I have been reviewing MMT since around mid-April, 2020 because it has been circulating as a miraculous cure, it would seem, for all ills. In this article I summarize the current conclusions of my assessment of MMT with respect to its place in macroeconomic theory and in terms of its feasibility.
MMT, based on the main publications that has so far come into existence on the matter, place MMT in a position of being a natural progression from Keynesian macroeconomic theory.

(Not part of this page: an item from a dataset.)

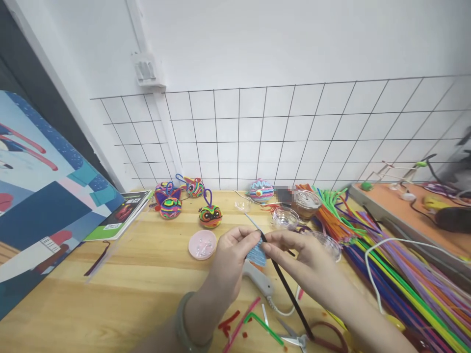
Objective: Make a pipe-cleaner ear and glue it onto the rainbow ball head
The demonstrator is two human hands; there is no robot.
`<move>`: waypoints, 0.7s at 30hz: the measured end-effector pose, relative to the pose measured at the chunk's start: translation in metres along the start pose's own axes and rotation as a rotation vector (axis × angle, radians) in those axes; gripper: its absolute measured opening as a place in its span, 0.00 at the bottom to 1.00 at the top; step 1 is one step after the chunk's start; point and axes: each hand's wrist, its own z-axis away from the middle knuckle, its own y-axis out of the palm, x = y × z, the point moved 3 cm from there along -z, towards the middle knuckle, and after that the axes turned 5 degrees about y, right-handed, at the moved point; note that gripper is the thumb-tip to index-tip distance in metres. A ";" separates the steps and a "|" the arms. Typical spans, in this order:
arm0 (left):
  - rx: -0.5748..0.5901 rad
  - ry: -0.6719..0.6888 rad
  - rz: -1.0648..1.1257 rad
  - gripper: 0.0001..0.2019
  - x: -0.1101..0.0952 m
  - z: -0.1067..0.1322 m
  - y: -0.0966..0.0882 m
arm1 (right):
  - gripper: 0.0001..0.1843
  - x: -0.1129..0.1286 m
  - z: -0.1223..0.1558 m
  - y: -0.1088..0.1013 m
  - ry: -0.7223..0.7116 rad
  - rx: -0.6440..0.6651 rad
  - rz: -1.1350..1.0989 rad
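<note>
My left hand [233, 257] pinches a blue craft piece wrapped in fuzzy strands [256, 256], with a light blue strand sticking up beyond it. A black pipe cleaner [289, 289] lies across the top of this piece, and my right hand [303, 252] pinches it there with thumb and fingers. Its long free end hangs down toward the scissors [294, 339]. Both hands are close together, their fingertips almost touching. Just beneath them lies a white glue gun [258, 280] with a coiled cord. The underside of the blue piece is partly hidden.
Finished pipe-cleaner ornaments [210, 215] stand at the back. A pink dish [202, 244] holds small bits. Clear bowls [285, 218] sit behind my right hand. Colourful pipe cleaners [397, 279] cover the right side, crossed by a white cable [371, 274]. Green [265, 327] and red scraps lie in front.
</note>
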 end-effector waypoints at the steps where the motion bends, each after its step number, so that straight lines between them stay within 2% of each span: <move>1: -0.002 0.000 -0.005 0.09 0.000 -0.001 -0.001 | 0.12 -0.001 -0.002 0.002 0.015 0.011 0.019; 4: 0.016 -0.008 -0.028 0.08 0.000 -0.003 -0.002 | 0.15 -0.007 -0.005 0.007 0.075 0.054 0.030; 9: 0.139 -0.036 -0.035 0.08 -0.002 -0.006 -0.002 | 0.16 -0.015 -0.009 0.005 0.119 0.088 -0.137; 12: 0.192 -0.055 -0.113 0.08 -0.001 -0.008 -0.004 | 0.16 -0.018 -0.010 0.003 0.133 0.078 -0.175; 16: 0.174 -0.034 -0.232 0.08 -0.002 -0.011 -0.008 | 0.18 -0.020 -0.012 0.001 0.140 0.087 -0.181; 21: 0.136 -0.031 -0.332 0.09 -0.004 -0.013 -0.013 | 0.14 -0.021 -0.013 -0.003 0.135 0.098 -0.228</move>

Keynesian theory was essentially a redirection of monetarism which was established centuries before by adding the role of government spending to help generate employment under conditions of recession. As a result, contemporary monetarism is almost indistinguishable from Keynesianism. However, there is a subtle difference which came to light during the slumpflation crisis in the 1970s-1980s. At that time Keynesian "solutions" could not be applied because raising interest rates, varying taxation or varying money volumes only exacerbated the state of affairs of high inflation and rising unemployment. Then, as now, there were many public exchanges and well-meaning editors allowed Keynesians and monetarists to debate how best to address the depression. I studied these exchanges in some detail because, as an economist, I had become frustrated by the fact that having graduated in, and with post-graduate training in, macroeconomics and microeconomics, I could not identify any way of applying conventional economic theory that could avoid severe prejudice to large sections of the constituency. The same situation faced us in 1929, in 2008 and now.
As in the 1970s, largely under the pushy evidence-less assertions of Milton Friedman, the monetarists gained ground because it was generally considered to be a general "theory" seemed to embrace the whole economy, whereas Keynesianism addressed the specific predicament of depression. However, in reality it did not hold out a solution for long term stability so this distinction was false. The Thatcher government embraced monetarism by deregulating a range of financial regulations as did Reagan and Bill Clinton. Their application of high interest rates and reduced marginal taxation by applying supply side economics2
led to many families losing their homes and farmsteads and rising income disparity.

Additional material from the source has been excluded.